## Required work
All of the material must be duplicated exactly, line by line.
....
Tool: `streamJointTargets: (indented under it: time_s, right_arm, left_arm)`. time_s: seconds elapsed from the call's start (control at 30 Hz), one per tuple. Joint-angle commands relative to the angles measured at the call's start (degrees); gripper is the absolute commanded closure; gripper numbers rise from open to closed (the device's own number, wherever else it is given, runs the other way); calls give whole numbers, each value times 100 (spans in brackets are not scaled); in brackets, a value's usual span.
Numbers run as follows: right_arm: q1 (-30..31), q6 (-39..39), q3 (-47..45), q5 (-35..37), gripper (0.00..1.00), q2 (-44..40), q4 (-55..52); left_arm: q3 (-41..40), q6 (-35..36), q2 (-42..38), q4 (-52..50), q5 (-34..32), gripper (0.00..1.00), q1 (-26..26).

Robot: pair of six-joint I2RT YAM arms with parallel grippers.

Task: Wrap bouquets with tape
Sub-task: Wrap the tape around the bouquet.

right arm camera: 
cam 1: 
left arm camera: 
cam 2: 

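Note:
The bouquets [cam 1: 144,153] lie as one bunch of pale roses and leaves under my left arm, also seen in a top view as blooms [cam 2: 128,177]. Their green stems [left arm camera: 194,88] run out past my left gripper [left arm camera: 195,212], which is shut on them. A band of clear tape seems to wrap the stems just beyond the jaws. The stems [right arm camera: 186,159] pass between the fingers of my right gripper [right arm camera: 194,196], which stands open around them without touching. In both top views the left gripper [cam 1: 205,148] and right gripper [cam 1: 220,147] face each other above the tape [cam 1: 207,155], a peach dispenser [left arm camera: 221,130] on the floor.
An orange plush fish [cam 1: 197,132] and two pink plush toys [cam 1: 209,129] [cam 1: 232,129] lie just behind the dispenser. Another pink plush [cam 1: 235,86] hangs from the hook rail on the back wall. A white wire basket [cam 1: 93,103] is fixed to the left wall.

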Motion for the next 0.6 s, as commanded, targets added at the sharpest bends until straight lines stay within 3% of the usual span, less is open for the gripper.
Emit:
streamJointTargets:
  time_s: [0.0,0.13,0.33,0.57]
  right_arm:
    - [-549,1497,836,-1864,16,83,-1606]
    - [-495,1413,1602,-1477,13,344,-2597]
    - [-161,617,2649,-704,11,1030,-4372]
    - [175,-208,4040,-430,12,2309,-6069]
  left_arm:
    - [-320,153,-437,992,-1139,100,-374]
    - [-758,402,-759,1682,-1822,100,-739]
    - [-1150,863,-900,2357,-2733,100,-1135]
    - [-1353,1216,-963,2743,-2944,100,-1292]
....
## Answer section
Tool: `streamJointTargets: (indented under it: time_s, right_arm, left_arm)`. time_s: seconds elapsed from the call's start (control at 30 Hz), one per tuple. Joint-angle commands relative to the angles measured at the call's start (degrees); gripper is the absolute commanded closure; gripper numbers rise from open to closed (the device's own number, wherever else it is given, runs the other way); calls give whole numbers, each value times 100 (spans in brackets are not scaled); in brackets, a value's usual span.
Numbers run as follows: right_arm: q1 (-30..31), q6 (-39..39), q3 (-47..45), q5 (-35..37), gripper (0.00..1.00), q2 (-44..40), q4 (-55..52); left_arm: q3 (-41..40), q6 (-35..36), q2 (-42..38), q4 (-52..50), q5 (-34..32), gripper (0.00..1.00), q1 (-26..26).

Robot: pair of six-joint I2RT YAM arms with parallel grippers.

Task: Wrap bouquets with tape
Sub-task: Wrap the tape around the bouquet.

right arm camera: 
cam 1: 
left arm camera: 
cam 2: 

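Note:
The bouquets [cam 1: 144,153] lie as one bunch of pale roses and leaves under my left arm, also seen in a top view as blooms [cam 2: 128,177]. Their green stems [left arm camera: 194,88] run out past my left gripper [left arm camera: 195,212], which is shut on them. A band of clear tape seems to wrap the stems just beyond the jaws. The stems [right arm camera: 186,159] pass between the fingers of my right gripper [right arm camera: 194,196], which stands open around them without touching. In both top views the left gripper [cam 1: 205,148] and right gripper [cam 1: 220,147] face each other above the tape [cam 1: 207,155], a peach dispenser [left arm camera: 221,130] on the floor.
An orange plush fish [cam 1: 197,132] and two pink plush toys [cam 1: 209,129] [cam 1: 232,129] lie just behind the dispenser. Another pink plush [cam 1: 235,86] hangs from the hook rail on the back wall. A white wire basket [cam 1: 93,103] is fixed to the left wall.
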
Motion for the next 0.6 s, as commanded, targets added at the sharpest bends until straight lines stay within 3% of the usual span, less is open for the gripper.
Emit:
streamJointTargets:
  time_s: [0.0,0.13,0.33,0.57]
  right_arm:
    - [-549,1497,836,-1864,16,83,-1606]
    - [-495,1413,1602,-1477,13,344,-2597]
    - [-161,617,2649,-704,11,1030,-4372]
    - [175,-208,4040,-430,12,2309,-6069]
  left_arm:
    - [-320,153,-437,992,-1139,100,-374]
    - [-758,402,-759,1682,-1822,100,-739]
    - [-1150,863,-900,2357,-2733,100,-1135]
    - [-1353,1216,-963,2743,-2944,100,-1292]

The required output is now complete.